Frequently Asked Questions

1. Is the Cane Corso a good family dog?
Yes, despite their size and imposing appearance, Cane Corsos are known to be very protective of their family and are especially good with children.

2. How much exercise does a Cane Corso need?
Cane Corsos are an active and energetic breed. They require at least one hour of exercise per day, but more is always better.

3. Does the Cane Corso drool a lot?
Yes, the Cane Corso is a breed that tends to drool, especially after drinking water or during times of exercise.

4. Are Cane Corsos aggressive?
No, Cane Corsos are not naturally aggressive, but they are powerful dogs with protective instincts. Proper training and socialization is essential.

5. What is the lifespan of a Cane Corso?
The lifespan of a Cane Corso is generally between 9 to 12 years, but this can be influenced by factors like genetics, diet, and overall lifestyle.

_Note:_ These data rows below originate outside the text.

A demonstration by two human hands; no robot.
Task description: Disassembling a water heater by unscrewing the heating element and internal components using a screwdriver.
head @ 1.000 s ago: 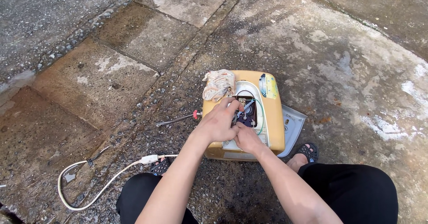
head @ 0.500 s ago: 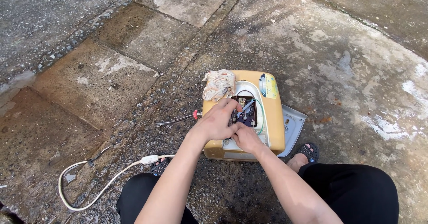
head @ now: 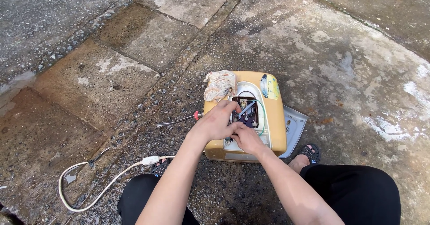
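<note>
The wet concrete ground (head: 349,64) carries everything, with paving slabs running toward its far left edge. Near its middle lies a yellow appliance casing (head: 275,131) on its back, long axis running away from the person, its open white panel facing up. A grey cover plate (head: 294,125) lies against its right side, and a crumpled rag (head: 219,84) sits on its far left corner. An oblong yellow-and-blue label (head: 269,87) is stuck near the far right corner. The left hand (head: 216,122) curls over the opening's left rim, fingers clenched on wiring inside; the right hand (head: 245,137) pinches parts there, though what exactly cannot be told. Compared with half a second earlier, both hands keep the same place. A red-tipped screwdriver (head: 177,120) lies left of the casing; a white cord (head: 96,184) loops by the near left edge.
</note>
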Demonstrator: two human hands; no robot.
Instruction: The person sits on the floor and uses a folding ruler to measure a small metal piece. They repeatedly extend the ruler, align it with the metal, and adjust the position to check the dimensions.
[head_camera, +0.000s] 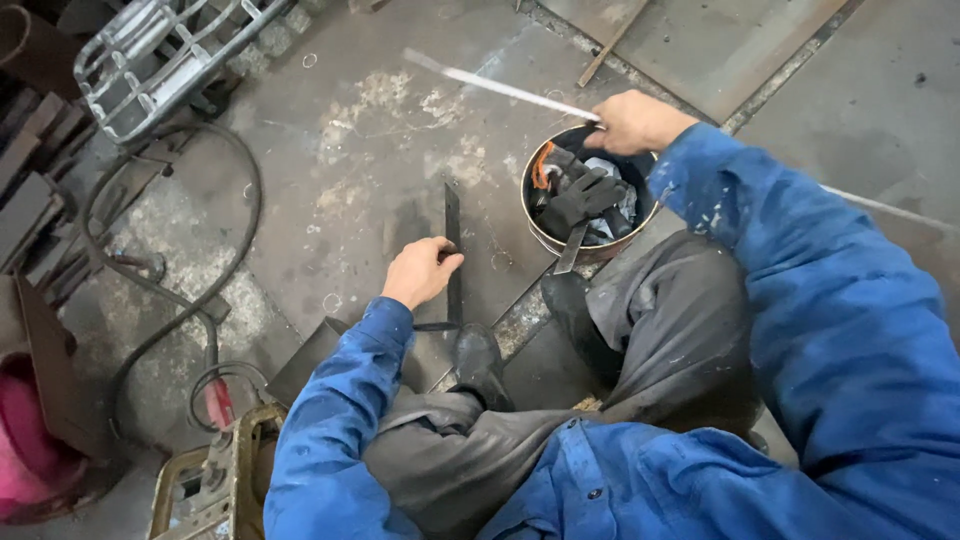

Breeds Similar to the Cane Corso

  • Rottweiler: Much like the Cane Corso, Rottweilers are large, protective dogs that are loyal and affectionate with their family. They have a similar energy level and also require regular exercise and mental stimulation to stay happy and healthy.
  • Boxer: Boxers share the playful and energetic nature of the Cane Corso. They are intelligent dogs that are easy to train, and their protective nature makes them great family watchdogs.
  • Akita: Although not the most obvious choice, Akitas share many temperamental traits with the Cane Corso. Both breeds are extremely loyal, protective of their families, and require strong leadership and early socialization.
  • Belgian Malinois: Belgian Malinois are known for their strength, energy, and intelligence, much like the Cane Corso. Additionally, their strong protective instincts and loyalty make them a great alternative for those considering a Cane Corso.